> Action item
Exact repetition of the data below is required.

Exercise data: Begin

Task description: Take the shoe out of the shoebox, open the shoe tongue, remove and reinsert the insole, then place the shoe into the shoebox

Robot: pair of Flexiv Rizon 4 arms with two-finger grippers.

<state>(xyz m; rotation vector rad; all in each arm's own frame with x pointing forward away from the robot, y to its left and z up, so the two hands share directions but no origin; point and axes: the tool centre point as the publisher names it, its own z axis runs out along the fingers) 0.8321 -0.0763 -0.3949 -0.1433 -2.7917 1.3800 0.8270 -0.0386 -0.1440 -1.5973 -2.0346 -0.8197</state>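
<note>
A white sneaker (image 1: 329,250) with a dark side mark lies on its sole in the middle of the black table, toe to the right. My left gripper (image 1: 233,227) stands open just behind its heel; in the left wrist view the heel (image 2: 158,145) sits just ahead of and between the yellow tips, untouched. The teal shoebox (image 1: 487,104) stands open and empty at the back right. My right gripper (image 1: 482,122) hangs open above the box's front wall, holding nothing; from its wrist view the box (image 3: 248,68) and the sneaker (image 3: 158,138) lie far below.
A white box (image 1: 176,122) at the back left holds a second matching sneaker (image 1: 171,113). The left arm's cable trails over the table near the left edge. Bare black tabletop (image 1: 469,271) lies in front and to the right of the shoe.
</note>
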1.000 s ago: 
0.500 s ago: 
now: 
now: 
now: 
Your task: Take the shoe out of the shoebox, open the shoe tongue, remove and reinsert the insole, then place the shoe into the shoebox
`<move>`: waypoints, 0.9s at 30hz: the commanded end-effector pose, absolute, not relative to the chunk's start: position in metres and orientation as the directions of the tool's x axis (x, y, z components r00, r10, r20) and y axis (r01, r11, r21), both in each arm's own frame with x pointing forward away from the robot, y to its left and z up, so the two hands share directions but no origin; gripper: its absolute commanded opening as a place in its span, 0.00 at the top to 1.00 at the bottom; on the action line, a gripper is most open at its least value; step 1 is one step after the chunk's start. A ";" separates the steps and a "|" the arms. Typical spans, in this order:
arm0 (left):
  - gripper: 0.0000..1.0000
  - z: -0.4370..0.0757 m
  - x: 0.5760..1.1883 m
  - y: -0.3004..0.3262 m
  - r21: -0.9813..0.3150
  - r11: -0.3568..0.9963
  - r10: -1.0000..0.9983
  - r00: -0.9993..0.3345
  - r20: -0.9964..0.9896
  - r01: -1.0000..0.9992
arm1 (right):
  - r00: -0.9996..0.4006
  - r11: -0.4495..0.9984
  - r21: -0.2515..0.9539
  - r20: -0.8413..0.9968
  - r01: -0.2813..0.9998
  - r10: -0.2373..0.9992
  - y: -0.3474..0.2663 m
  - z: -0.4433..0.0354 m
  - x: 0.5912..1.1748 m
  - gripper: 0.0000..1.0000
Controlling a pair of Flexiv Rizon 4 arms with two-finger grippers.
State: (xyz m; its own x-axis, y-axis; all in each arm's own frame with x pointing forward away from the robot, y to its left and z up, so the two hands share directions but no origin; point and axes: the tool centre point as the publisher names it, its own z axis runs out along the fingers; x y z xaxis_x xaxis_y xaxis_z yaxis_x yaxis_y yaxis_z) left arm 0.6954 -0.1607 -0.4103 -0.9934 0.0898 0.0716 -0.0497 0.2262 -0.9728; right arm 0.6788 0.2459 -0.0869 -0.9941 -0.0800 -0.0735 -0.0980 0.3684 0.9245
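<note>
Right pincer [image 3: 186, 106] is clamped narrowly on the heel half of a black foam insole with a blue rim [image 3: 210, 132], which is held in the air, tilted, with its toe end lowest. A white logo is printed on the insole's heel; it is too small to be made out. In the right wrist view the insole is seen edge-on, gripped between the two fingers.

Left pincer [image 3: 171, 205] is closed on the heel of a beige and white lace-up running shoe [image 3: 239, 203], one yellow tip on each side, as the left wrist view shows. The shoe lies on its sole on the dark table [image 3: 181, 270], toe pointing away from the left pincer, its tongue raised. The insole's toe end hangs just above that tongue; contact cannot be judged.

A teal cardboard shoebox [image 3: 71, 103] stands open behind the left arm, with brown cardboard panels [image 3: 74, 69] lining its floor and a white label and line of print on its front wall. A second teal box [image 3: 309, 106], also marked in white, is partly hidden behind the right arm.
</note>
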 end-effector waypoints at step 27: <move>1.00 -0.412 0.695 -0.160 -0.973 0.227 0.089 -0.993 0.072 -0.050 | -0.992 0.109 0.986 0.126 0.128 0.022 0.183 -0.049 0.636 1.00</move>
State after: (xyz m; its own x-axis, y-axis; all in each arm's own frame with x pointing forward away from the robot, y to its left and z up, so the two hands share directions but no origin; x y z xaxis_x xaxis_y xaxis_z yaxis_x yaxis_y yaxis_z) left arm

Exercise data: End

> Task answer
Task description: Take the shoe out of the shoebox, open the shoe tongue, remove and reinsert the insole, then place the shoe into the shoebox

Robot: pair of Flexiv Rizon 4 arms with two-finger grippers.

<state>(xyz m; rotation vector rad; all in each arm's own frame with x pointing forward away from the robot, y to its left and z up, so the two hands share directions but no origin; point and axes: the tool centre point as the publisher names it, its own z axis runs out along the fingers) 0.8321 -0.0763 -0.3949 -0.1433 -2.7917 1.3800 0.8270 -0.0386 -0.1440 -1.5973 -2.0346 -0.8197</state>
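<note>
A white sneaker (image 1: 329,250) with a dark side mark lies on its sole in the middle of the black table, toe to the right. My left gripper (image 1: 233,227) stands open just behind its heel; in the left wrist view the heel (image 2: 158,145) sits just ahead of and between the yellow tips, untouched. The teal shoebox (image 1: 487,104) stands open and empty at the back right. My right gripper (image 1: 482,122) hangs open above the box's front wall, holding nothing; from its wrist view the box (image 3: 248,68) and the sneaker (image 3: 158,138) lie far below.
A white box (image 1: 176,122) at the back left holds a second matching sneaker (image 1: 171,113). The left arm's cable trails over the table near the left edge. Bare black tabletop (image 1: 469,271) lies in front and to the right of the shoe.
</note>
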1.000 s ago: 
0.500 s ago: 
now: 
now: 
now: 
Your task: Take the shoe out of the shoebox, open the shoe tongue, remove and reinsert the insole, then place the shoe into the shoebox
`<move>`: waypoints, 0.9s at 30hz: the commanded end-effector pose, absolute, not relative to the chunk's start: position in metres and orientation as the directions of the tool's x axis (x, y, z components r00, r10, r20) and y axis (r01, r11, r21), both in each arm's own frame with x pointing forward away from the robot, y to its left and z up, so the two hands share directions but no origin; gripper: its absolute commanded opening as a place in its span, 0.00 at the top to 1.00 at the bottom; on the action line, a gripper is most open at its least value; step 1 is one step after the chunk's start. A ";" separates the steps and a "|" the arms. Typical spans, in this order:
arm0 (left):
  - gripper: 0.0000..1.0000
  - z: -0.4370..0.0757 m
  - x: 0.5760..1.1883 m
  - y: -0.3004..0.3262 m
  - r21: -0.9813..0.3150
  - r11: -0.3568..0.9963
  - r10: -1.0000..0.9983
  - r00: -0.9993..0.3345
  - r20: -0.9964..0.9896
  - r01: -1.0000..0.9992
arm1 (right):
  - r00: -0.9996..0.4006
  - r11: -0.4495..0.9984
  - r21: -0.2515..0.9539
  - r20: -0.8413..0.9968
  - r01: -0.2813..0.9998
  - r10: -0.2373..0.9992
  - y: -0.3474..0.2663 m
  - z: -0.4433..0.0354 m
  - x: 0.5912..1.1748 m
  - gripper: 0.0000..1.0000
Controlling a pair of Flexiv Rizon 4 arms with two-finger grippers.
State: (xyz m; its own x-axis, y-axis; all in each arm's own frame with x pointing forward away from the robot, y to its left and z up, so the two hands share directions but no origin; point and axes: the tool centre point as the publisher names it, its own z axis runs out along the fingers; x y z xaxis_x xaxis_y xaxis_z yaxis_x yaxis_y yaxis_z) left arm 0.6954 -0.1607 -0.4103 -0.9934 0.0898 0.0716 -0.0497 0.2262 -0.9728; right arm 0.6788 0.2459 -0.0869 -0.9941 -0.0800 -0.0735 -0.0980 0.3684 0.9245
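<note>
Right pincer [image 3: 186, 106] is clamped narrowly on the heel half of a black foam insole with a blue rim [image 3: 210, 132], which is held in the air, tilted, with its toe end lowest. A white logo is printed on the insole's heel; it is too small to be made out. In the right wrist view the insole is seen edge-on, gripped between the two fingers.

Left pincer [image 3: 171, 205] is closed on the heel of a beige and white lace-up running shoe [image 3: 239, 203], one yellow tip on each side, as the left wrist view shows. The shoe lies on its sole on the dark table [image 3: 181, 270], toe pointing away from the left pincer, its tongue raised. The insole's toe end hangs just above that tongue; contact cannot be judged.

A teal cardboard shoebox [image 3: 71, 103] stands open behind the left arm, with brown cardboard panels [image 3: 74, 69] lining its floor and a white label and line of print on its front wall. A second teal box [image 3: 309, 106], also marked in white, is partly hidden behind the right arm.
</note>
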 end-effector waypoints at step 27: <move>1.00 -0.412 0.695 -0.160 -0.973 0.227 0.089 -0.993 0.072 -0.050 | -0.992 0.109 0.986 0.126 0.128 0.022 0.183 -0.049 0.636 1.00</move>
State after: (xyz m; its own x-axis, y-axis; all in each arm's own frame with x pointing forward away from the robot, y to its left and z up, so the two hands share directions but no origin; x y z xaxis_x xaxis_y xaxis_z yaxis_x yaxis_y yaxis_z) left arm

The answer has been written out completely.